Page 119
Richard’s hand was on the back of my neck. And it was cool, and solid, and sure. He smelled like pine cones and cocoa, and his leather jacket rustled as he sunk to his knees beside me. And then he pulled me into a hug—and I just…I just caved in.
I shook and shook and shook, and my lungs wheezed—but no tears came.
They couldn’t, they wouldn’t.
“I’m sorry,” I gasped out. “I’m so, so sorry.”
“It’s okay,” Richard replied, holding me tight—like he had the day Mom had told me the truth and I’d learned the monsters I’d been frightened of were real.
“I’m sorry,” I gasped again. “I’m so—I’m so?—”
“Shhhh, no. It’s fine. It’s fine.” Richard squeezed me tighter. “No one blames you.”
“They should—” It hurt. Everything hurt. “You should?—”
“You were nine.”
“I was stupid?—”
“You were a kid.”
“I fucked up.”
“You did,” Richard agreed, slicing me in two. “But if you think you’re the only person who’s fucked up, you’re dead wrong. And if you think you won’t again, you’re wrong about that too.” Richard clutched me tighter. “Everyone fucks up.”
“You don’t.”
“Yeah, I do,” Richard laughed, breath leaving him in a tight gust. “I do all the fucking time. Why do you think I’m so anal retentive?”

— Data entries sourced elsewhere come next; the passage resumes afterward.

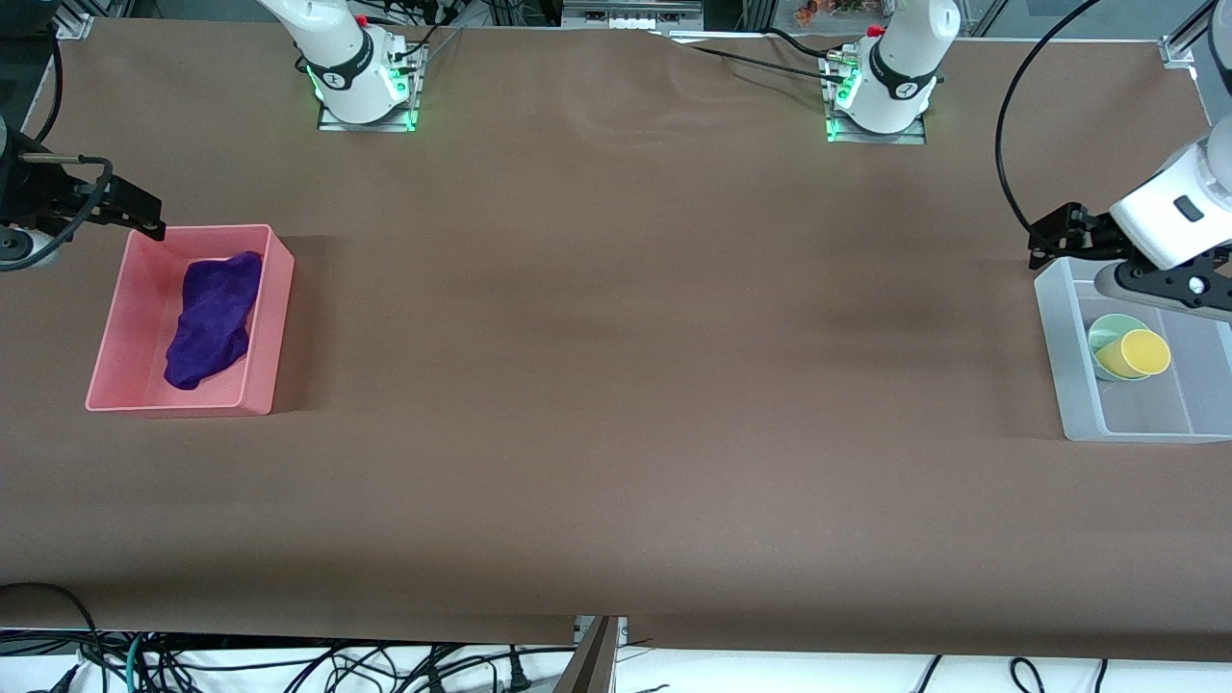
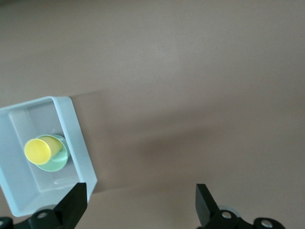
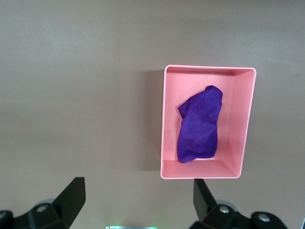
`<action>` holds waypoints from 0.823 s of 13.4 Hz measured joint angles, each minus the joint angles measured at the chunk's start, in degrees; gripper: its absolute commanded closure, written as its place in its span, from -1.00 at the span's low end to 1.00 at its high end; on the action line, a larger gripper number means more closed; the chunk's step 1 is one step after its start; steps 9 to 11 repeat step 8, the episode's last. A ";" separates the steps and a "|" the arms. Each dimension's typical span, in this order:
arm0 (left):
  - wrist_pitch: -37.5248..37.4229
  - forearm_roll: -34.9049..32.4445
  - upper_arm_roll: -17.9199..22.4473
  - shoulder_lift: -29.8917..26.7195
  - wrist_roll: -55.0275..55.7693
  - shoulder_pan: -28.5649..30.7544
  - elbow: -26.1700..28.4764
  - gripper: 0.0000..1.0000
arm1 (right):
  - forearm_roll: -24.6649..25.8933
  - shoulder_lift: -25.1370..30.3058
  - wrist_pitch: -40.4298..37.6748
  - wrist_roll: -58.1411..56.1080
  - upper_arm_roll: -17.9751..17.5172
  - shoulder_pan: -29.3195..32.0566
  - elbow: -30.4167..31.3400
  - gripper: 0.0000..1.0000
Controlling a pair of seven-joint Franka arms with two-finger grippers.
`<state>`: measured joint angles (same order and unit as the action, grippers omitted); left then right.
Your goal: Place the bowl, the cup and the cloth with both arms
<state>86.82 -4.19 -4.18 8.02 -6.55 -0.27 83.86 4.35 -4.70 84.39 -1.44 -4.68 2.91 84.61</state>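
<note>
The purple cloth [image 1: 214,318] lies in a pink bin [image 1: 279,298] at the right arm's end of the table. It also shows in the right wrist view [image 3: 200,124]. The yellow cup [image 1: 1142,352] lies tilted in the mint-green bowl [image 1: 1105,330], inside a clear bin [image 1: 1064,356] at the left arm's end. My right gripper [image 1: 144,217] is open and empty, up over the table beside the pink bin's corner. My left gripper [image 1: 1049,241] is open and empty, up by the clear bin's corner. The left wrist view shows the cup [image 2: 38,150] and the bowl [image 2: 58,164].
The brown table stretches wide between the two bins. The pink bin [image 3: 164,124] and the clear bin [image 2: 78,143] each stand near one end. Cables hang below the table's front edge.
</note>
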 measured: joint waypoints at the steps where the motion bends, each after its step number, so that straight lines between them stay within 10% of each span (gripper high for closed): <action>1: 2.25 0.05 1.22 -0.51 1.80 -1.81 1.57 -1.00 | 0.00 0.00 0.00 0.00 0.00 0.00 0.00 -1.00; 11: 9.56 2.27 2.56 -7.71 3.76 -2.72 12.87 -1.00 | 0.00 0.00 -0.01 0.00 0.00 -0.01 0.00 -1.00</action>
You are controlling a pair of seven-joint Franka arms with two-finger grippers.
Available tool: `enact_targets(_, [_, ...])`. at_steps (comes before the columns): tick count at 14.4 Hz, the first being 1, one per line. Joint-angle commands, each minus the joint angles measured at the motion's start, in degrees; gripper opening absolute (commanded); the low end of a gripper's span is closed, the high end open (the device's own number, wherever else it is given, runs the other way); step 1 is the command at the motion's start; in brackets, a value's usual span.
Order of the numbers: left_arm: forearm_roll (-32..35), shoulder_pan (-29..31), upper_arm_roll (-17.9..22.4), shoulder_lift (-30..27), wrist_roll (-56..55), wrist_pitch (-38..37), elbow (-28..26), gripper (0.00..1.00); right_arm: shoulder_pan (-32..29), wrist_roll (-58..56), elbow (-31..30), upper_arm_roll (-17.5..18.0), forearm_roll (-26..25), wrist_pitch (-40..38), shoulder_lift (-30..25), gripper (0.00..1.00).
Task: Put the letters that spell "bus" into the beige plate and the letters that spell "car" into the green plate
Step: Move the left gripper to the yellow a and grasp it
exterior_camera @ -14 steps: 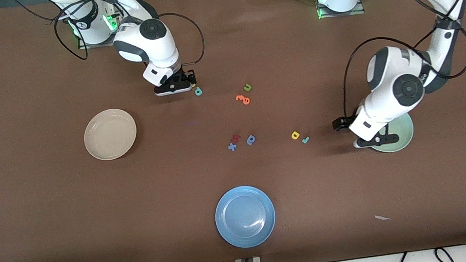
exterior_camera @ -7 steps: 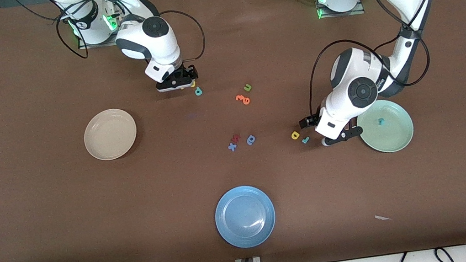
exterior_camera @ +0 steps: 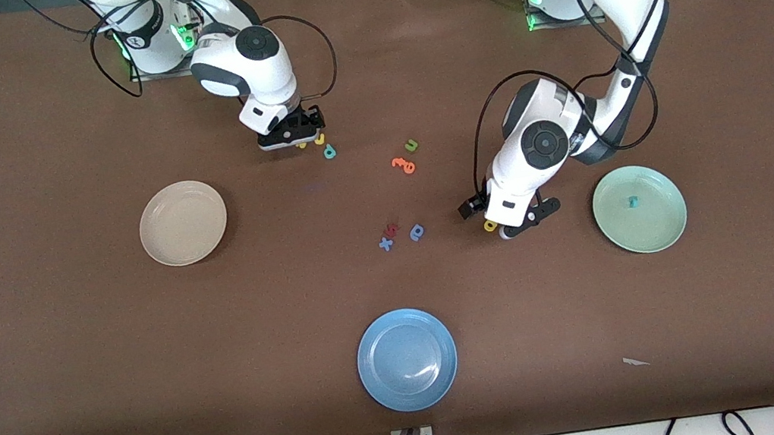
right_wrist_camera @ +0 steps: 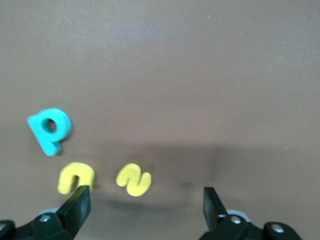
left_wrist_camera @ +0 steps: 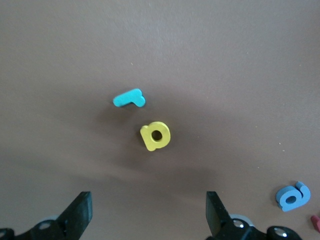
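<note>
beige plate [exterior_camera: 183,223]: round, shallow, cream, upright on the bench, nothing in it.
green plate [exterior_camera: 639,209]: round, pale mint, holding the teal c [exterior_camera: 633,201] near its centre.
teal b [exterior_camera: 330,152]: flat on the bench, at 5 o'clock of the yellow u [exterior_camera: 319,138].
yellow s [right_wrist_camera: 133,179]: flat, just beside the yellow u.
yellow a [left_wrist_camera: 155,136]: flat on the bench.
teal r [left_wrist_camera: 129,98]: flat, near the yellow a, apart.

Left gripper [exterior_camera: 508,224] low, lower right of centre in front view, jaws spread wide, nothing between. Right gripper [exterior_camera: 292,139] low, upper left of centre, jaws spread, empty
</note>
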Motion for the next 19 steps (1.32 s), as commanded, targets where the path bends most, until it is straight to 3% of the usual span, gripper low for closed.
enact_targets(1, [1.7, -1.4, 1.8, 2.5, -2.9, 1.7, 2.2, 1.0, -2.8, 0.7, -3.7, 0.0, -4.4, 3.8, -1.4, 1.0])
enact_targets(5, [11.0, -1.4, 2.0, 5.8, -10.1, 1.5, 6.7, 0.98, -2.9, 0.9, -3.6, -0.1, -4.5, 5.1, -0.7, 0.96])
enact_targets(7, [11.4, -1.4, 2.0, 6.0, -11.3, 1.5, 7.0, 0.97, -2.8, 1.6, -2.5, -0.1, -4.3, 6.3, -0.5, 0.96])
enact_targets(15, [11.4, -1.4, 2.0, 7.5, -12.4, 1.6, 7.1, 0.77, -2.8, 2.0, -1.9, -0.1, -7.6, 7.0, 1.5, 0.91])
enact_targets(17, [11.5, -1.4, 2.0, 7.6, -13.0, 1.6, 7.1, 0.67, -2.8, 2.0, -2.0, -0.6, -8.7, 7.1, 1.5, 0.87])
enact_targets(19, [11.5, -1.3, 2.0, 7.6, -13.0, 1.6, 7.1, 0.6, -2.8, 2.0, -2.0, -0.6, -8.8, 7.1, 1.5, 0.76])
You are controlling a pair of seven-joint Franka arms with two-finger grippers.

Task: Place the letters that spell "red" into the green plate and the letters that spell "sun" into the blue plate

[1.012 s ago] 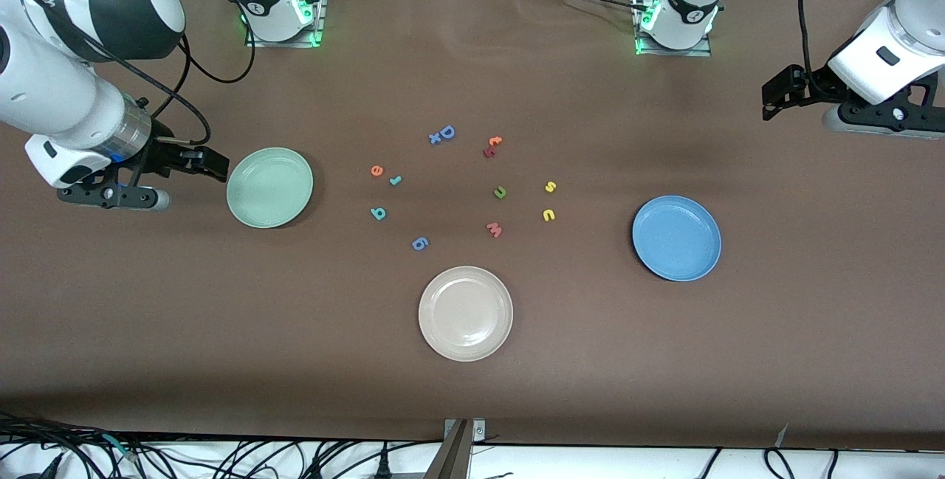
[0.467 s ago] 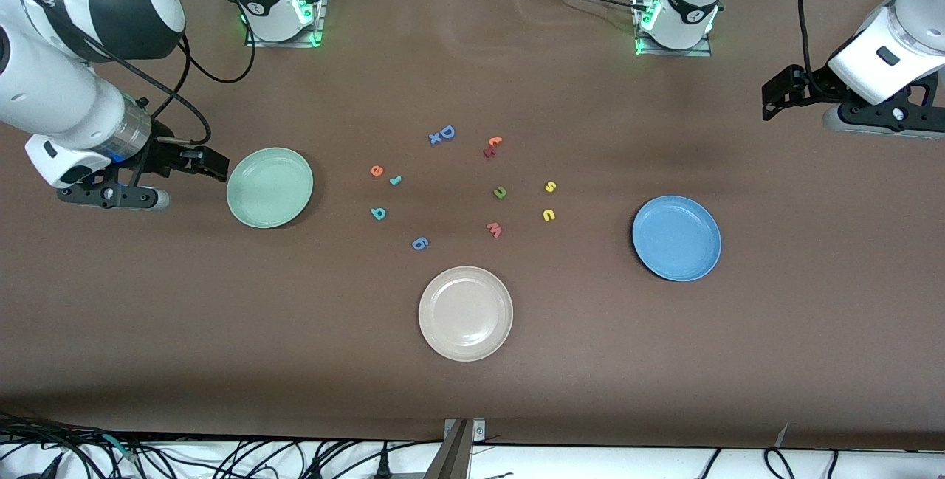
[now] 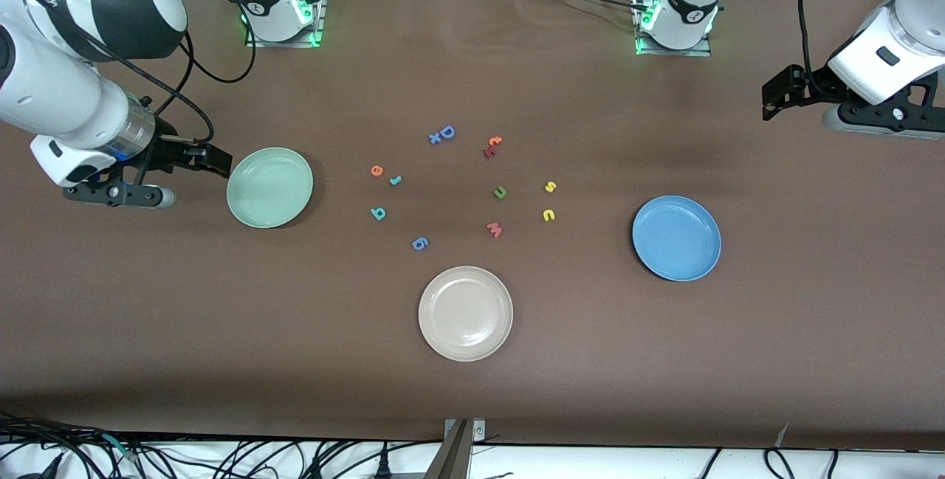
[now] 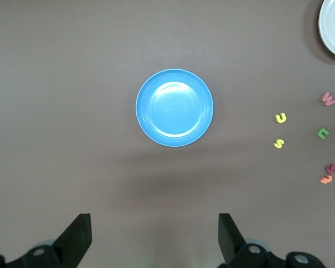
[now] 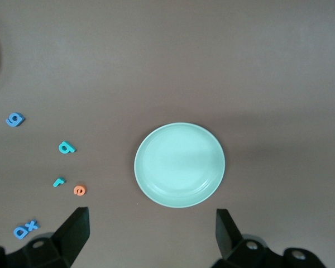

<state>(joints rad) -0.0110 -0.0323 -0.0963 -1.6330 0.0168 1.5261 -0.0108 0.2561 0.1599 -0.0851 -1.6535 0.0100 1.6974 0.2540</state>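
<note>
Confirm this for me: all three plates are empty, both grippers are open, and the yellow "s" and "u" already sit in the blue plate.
Not quite. The yellow "s" and "u" lie on the bare table, beside the blue plate, as the front view shows. The rest holds: the blue plate, green plate and beige plate are empty, and the left gripper and right gripper are open.

Around a plain beige plate (image 3: 466, 313): mint-green plate (image 3: 269, 187), blue plate (image 3: 676, 238), orange e (image 3: 377, 170), teal d (image 3: 379, 213), yellow s (image 3: 550, 187), brown table (image 3: 664, 361).
</note>
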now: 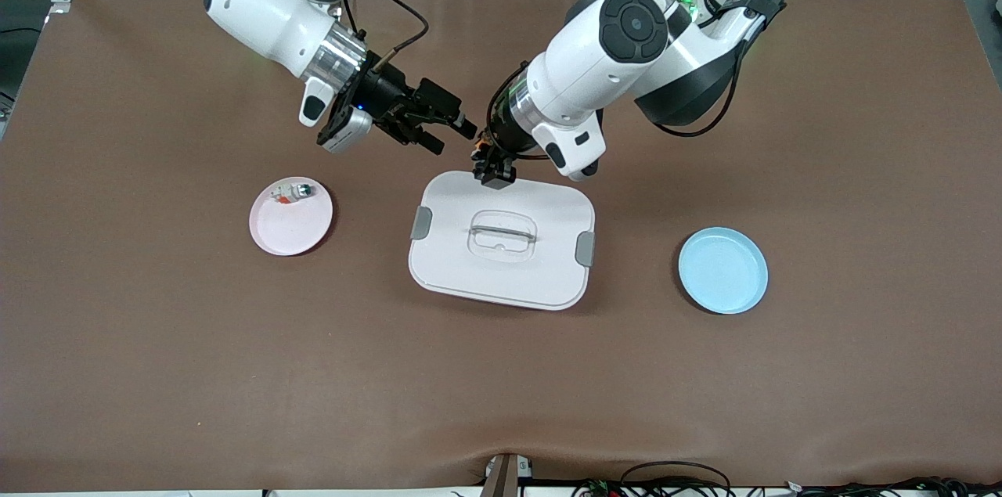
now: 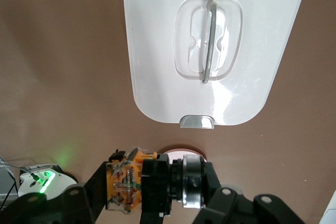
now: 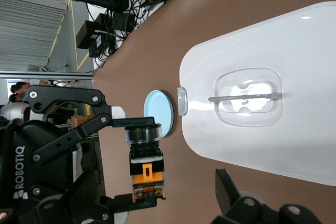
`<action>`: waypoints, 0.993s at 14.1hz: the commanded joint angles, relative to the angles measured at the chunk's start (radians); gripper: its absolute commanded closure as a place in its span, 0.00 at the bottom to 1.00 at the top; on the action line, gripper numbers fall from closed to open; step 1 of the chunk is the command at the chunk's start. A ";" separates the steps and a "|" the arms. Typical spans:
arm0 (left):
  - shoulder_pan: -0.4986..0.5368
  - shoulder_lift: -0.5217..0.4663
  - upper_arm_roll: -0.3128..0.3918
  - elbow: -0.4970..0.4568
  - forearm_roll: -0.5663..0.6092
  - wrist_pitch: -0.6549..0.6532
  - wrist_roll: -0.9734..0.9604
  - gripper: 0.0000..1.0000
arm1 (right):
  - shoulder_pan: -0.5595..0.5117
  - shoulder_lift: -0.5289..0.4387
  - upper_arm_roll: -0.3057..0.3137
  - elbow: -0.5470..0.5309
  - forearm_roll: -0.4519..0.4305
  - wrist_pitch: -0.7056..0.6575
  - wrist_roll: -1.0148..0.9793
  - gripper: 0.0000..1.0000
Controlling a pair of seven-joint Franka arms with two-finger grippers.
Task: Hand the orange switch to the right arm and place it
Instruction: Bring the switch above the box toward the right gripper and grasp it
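The orange switch, with an orange body and a dark round cap, is clamped end to end in my left gripper. That gripper is shut on it and hangs over the edge of the white lid nearest the robots' bases. In the right wrist view the switch hangs in the air between the left gripper's two fingers. My right gripper is open and empty, level with the switch and a short way from it toward the right arm's end. One of its fingers stands apart from the switch.
A pink plate holding a whitish switch lies toward the right arm's end. A blue plate lies toward the left arm's end. The white lid with grey clips and a clear handle sits mid-table.
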 commanded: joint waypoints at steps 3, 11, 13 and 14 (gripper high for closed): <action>-0.015 0.016 0.003 0.027 -0.015 0.003 -0.015 1.00 | 0.053 0.045 -0.010 0.032 0.166 0.029 -0.101 0.00; -0.041 0.023 0.009 0.025 -0.010 0.004 -0.016 1.00 | 0.084 0.120 -0.010 0.094 0.183 0.085 -0.129 0.67; -0.041 0.024 0.009 0.025 -0.010 0.003 -0.016 1.00 | 0.099 0.120 -0.010 0.092 0.183 0.108 -0.121 1.00; -0.041 0.024 0.009 0.025 -0.010 0.003 -0.016 1.00 | 0.101 0.122 -0.010 0.092 0.183 0.109 -0.121 1.00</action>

I frowned, twisting to look at him. His eyes were red. They weren’t brown like I remembered, but everything about him was the same—just bigger, broader, and paler. He may have been a vampire, but he was still the kid I’d wasted summers with. Still the kid who’d made me breakfast because I was scared of the flame. Still my brother.
“We’re brothers,” Richard said, pretty much reading my mind, even though he probably didn’t mean to. He pulled his hand from my neck, and I missed it immediately, watching him blearily, my chest heaving with each ragged breath as he spat in his palm and held it out to me. The same fucking spit shake we’d done when we were little.
A pact.
“Blood is blood,” Richard said, waiting patiently, his red eyes serious. “And I’ll always love you.”
“Even when I suck?”
“Especially then.” I stared at him blankly for a second as memories of our childhood—however short-lived it had been—assaulted my senses.
My heart ached for what we’d lost.
But I could see in his eyes that there was no anger there.
Only relief.
Only warmth.
I looked for a lie, but there was none.
Maybe Richard understood what it felt like to drown better than I’d thought.
So I spat in my palm too, my heart skittering as I stared at him—really fucking stared. The same way I’d looked at Collin. Like I was seeing him for the first time.
I spat in my palm.
When we pressed our hands together, some of the weight on my shoulders fell away. I could breathe a little. And the tension that had sat like a wall between us since I’d moved back into town, finally disappeared.